■ **WHAT THE TASK REQUIRES**: Reproduce, without any change, the span of lines from the opening of the records below to the line containing "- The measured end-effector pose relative", inclusive.

(Excerpts from a dataset)
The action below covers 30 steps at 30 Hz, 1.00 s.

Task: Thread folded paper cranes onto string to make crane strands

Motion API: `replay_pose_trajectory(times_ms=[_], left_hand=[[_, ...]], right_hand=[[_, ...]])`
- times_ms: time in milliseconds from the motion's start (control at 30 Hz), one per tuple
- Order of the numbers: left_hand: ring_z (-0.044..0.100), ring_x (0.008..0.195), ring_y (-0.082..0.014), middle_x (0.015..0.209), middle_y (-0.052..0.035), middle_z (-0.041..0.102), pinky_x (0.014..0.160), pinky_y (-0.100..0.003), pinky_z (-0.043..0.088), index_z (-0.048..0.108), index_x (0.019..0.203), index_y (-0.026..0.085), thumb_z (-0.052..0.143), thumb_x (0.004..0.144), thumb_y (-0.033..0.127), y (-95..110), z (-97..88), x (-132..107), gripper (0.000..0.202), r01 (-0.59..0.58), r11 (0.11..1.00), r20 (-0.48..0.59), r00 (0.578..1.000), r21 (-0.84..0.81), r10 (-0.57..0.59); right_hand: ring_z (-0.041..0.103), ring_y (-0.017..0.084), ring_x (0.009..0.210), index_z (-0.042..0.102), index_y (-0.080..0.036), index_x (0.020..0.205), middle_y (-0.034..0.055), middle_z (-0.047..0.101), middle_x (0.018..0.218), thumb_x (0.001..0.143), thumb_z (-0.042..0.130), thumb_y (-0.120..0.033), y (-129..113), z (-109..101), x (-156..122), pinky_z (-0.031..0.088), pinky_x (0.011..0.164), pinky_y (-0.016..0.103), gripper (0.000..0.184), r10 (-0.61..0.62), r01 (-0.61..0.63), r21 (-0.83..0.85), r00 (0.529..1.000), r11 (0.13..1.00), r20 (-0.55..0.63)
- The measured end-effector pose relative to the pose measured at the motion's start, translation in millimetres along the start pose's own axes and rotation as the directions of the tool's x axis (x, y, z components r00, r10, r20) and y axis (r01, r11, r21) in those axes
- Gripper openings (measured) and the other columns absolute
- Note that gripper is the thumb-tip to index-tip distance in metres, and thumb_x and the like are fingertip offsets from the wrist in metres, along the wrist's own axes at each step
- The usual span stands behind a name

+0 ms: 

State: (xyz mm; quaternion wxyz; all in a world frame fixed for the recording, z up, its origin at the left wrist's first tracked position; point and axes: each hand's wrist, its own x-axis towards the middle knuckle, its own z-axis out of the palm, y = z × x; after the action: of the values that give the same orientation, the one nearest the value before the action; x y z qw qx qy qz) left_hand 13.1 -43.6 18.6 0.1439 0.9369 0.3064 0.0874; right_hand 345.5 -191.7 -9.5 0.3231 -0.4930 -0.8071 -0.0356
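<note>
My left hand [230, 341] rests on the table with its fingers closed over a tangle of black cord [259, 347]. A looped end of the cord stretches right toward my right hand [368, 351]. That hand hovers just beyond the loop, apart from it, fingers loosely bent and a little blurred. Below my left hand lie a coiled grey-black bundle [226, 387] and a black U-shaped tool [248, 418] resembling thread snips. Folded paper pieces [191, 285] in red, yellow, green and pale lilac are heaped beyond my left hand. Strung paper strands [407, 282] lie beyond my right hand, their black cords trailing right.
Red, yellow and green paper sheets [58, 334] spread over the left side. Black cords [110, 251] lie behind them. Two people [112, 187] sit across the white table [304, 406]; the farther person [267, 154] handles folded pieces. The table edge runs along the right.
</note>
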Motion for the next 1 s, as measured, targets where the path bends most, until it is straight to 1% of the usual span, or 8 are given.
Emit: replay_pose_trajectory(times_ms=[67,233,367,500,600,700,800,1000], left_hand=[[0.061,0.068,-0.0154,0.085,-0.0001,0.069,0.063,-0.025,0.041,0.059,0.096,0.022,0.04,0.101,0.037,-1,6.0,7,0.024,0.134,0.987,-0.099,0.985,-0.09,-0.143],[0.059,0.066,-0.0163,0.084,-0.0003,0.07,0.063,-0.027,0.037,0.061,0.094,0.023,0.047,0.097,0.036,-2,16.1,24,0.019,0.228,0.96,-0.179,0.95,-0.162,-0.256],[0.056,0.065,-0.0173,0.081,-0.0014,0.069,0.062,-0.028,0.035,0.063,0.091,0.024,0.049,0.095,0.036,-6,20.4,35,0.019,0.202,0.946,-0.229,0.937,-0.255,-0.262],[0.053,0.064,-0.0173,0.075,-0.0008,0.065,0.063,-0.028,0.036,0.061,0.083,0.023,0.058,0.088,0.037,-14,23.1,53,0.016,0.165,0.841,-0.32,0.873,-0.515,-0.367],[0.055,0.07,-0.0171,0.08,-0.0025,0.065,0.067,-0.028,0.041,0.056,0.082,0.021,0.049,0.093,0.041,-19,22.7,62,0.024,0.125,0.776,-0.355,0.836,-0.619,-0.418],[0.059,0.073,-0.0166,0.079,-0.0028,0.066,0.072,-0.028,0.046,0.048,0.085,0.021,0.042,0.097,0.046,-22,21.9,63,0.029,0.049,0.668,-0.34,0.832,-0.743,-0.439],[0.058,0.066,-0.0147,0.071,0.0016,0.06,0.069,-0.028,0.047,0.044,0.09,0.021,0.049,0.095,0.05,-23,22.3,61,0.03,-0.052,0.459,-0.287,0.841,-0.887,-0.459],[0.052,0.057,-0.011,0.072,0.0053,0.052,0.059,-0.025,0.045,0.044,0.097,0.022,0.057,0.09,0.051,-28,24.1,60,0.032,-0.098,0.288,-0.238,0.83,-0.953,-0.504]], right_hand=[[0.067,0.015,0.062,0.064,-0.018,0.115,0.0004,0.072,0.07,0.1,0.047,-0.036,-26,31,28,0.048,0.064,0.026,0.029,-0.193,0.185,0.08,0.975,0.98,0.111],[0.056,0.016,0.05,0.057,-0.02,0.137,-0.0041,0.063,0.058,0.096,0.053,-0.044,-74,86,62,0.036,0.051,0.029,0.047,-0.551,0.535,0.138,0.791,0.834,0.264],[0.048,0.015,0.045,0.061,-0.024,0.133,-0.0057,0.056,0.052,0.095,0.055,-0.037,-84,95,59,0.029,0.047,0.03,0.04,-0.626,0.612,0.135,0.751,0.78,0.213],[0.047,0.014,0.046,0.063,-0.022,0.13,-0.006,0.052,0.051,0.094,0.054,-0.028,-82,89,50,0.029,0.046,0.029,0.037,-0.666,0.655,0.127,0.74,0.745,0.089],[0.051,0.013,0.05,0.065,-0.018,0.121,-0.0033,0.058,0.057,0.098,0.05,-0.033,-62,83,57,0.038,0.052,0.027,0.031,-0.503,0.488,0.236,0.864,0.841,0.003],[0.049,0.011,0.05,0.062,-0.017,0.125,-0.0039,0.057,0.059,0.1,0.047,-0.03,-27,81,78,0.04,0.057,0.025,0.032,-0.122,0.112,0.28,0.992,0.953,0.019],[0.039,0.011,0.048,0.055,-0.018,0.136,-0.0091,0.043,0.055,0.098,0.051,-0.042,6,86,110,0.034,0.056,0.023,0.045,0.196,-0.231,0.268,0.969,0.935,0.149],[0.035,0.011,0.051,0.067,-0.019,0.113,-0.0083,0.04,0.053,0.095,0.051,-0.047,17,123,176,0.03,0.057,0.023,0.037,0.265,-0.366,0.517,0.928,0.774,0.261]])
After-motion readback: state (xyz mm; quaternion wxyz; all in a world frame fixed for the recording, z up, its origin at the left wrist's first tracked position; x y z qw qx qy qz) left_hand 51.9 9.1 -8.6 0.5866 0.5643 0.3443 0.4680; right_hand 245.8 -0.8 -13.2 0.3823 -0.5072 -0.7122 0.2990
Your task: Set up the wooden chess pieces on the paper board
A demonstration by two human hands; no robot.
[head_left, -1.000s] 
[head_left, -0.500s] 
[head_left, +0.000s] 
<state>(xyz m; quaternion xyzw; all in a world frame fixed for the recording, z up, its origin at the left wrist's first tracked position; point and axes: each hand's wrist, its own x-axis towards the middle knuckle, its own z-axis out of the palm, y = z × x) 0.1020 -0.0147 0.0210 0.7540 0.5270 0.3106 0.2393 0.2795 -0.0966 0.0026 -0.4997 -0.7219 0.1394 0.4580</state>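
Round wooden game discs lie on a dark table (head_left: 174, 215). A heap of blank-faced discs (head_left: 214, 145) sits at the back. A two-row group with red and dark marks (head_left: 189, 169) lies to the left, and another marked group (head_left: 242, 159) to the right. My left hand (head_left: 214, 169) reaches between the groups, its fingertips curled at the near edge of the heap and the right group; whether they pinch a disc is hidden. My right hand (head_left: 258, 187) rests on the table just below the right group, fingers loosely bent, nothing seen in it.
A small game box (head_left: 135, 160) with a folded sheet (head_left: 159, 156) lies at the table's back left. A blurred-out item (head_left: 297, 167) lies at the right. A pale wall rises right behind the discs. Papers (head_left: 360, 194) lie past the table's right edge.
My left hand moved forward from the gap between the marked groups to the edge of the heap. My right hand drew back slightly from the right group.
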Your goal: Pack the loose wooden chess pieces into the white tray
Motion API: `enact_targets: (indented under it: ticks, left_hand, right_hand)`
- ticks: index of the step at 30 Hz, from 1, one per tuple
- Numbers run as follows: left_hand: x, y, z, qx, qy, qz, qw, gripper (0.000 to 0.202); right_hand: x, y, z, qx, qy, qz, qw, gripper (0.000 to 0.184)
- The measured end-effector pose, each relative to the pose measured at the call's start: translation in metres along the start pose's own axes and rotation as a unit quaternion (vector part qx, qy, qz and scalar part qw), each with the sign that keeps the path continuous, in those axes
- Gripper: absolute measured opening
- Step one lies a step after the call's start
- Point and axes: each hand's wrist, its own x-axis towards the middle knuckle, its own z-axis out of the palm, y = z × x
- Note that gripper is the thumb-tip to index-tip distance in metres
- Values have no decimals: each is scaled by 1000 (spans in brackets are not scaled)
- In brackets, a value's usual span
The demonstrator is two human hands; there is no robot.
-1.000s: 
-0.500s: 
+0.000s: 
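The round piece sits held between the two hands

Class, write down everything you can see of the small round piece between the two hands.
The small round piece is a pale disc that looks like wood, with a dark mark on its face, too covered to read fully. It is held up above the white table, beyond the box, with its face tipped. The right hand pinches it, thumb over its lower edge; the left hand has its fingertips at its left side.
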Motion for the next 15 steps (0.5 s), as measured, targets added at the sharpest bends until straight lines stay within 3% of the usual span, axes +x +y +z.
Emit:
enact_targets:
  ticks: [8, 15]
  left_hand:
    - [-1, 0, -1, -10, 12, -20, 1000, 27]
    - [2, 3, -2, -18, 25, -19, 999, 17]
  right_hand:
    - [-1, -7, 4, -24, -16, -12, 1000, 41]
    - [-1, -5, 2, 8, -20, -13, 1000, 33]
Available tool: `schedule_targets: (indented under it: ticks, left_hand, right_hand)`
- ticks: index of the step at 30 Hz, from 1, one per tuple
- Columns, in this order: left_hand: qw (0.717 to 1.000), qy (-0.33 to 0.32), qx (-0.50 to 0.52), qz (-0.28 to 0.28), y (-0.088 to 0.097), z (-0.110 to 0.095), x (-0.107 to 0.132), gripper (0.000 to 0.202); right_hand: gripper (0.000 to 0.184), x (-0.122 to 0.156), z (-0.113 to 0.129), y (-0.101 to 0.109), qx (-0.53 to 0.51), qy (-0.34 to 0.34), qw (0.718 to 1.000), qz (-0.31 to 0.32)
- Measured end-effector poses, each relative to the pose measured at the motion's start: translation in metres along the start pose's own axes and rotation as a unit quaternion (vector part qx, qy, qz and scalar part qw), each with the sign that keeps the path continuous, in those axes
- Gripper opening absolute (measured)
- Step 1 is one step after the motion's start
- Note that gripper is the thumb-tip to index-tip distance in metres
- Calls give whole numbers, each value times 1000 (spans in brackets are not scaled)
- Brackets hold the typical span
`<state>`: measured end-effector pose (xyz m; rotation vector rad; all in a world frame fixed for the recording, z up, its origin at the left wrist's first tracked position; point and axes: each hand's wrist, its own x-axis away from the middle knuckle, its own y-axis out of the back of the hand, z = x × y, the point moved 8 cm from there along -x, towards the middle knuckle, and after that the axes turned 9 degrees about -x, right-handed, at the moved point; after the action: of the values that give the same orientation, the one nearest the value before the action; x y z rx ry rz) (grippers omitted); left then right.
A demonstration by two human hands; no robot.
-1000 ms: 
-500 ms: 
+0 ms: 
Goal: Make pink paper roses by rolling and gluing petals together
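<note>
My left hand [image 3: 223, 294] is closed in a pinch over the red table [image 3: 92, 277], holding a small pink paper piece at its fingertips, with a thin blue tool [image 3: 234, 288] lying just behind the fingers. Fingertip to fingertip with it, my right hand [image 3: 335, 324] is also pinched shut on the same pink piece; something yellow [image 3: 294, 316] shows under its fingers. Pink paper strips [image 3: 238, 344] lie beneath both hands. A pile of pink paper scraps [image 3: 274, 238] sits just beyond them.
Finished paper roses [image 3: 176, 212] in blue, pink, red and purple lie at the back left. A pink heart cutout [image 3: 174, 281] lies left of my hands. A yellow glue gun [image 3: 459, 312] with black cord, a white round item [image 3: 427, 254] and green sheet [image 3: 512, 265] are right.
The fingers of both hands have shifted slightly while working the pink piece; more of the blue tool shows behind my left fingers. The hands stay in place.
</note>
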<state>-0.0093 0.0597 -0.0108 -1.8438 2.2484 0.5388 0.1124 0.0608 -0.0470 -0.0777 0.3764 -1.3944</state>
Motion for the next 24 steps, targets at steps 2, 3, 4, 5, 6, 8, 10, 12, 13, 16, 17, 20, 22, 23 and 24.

■ **RESPONSE FOR THIS EXERCISE**:
The action below covers 30 steps at 30 Hz, 1.00 s.

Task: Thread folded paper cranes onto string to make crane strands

Motion API: `replay_pose_trajectory(times_ms=[_], left_hand=[[_, ...]], right_hand=[[_, ...]])`
- times_ms: time in milliseconds from the motion's start (control at 30 Hz), one per tuple
- Order of the numbers: left_hand: ring_z (-0.044..0.100), ring_x (0.008..0.195), ring_y (-0.082..0.014), middle_x (0.015..0.209), middle_y (-0.052..0.035), middle_z (-0.041..0.102), pinky_x (0.014..0.160), pinky_y (-0.100..0.003), pinky_z (-0.043..0.088), index_z (-0.048..0.108), index_x (0.019..0.203), index_y (-0.026..0.085), thumb_z (-0.052..0.143), thumb_x (0.004..0.144), thumb_y (-0.033..0.127), y (-95..110), z (-97..88), x (-132..107), gripper (0.000..0.202), r01 (-0.59..0.58), r11 (0.11..1.00), r20 (-0.48..0.59), r00 (0.578..1.000), r21 (-0.84..0.81), r10 (-0.57..0.59); right_hand: ring_z (-0.041..0.103), ring_y (-0.017..0.084), ring_x (0.009..0.210), index_z (-0.042..0.102), index_y (-0.080..0.036), index_x (0.020..0.205), middle_y (-0.034..0.055), middle_z (-0.047..0.101), middle_x (0.018..0.218), thumb_x (0.001..0.143), thumb_z (-0.042..0.130), thumb_y (-0.120..0.033), y (-129..113), z (-109..101), x (-156..122), pinky_z (-0.031..0.088), pinky_x (0.011..0.164), pinky_y (-0.016..0.103), gripper (0.000..0.184), r10 (-0.61..0.62), r01 (-0.61..0.63), r21 (-0.83..0.85), r00 (0.529..1.000), r11 (0.13..1.00), r20 (-0.55..0.63)
- The measured end-effector pose relative to the pose measured at the motion's start, translation in millimetres along the start pose's own axes and rotation as the directions of the tool's x axis (x, y, z components r00, r10, r20) and y axis (r01, r11, r21) in those axes

No further output is needed for this exercise.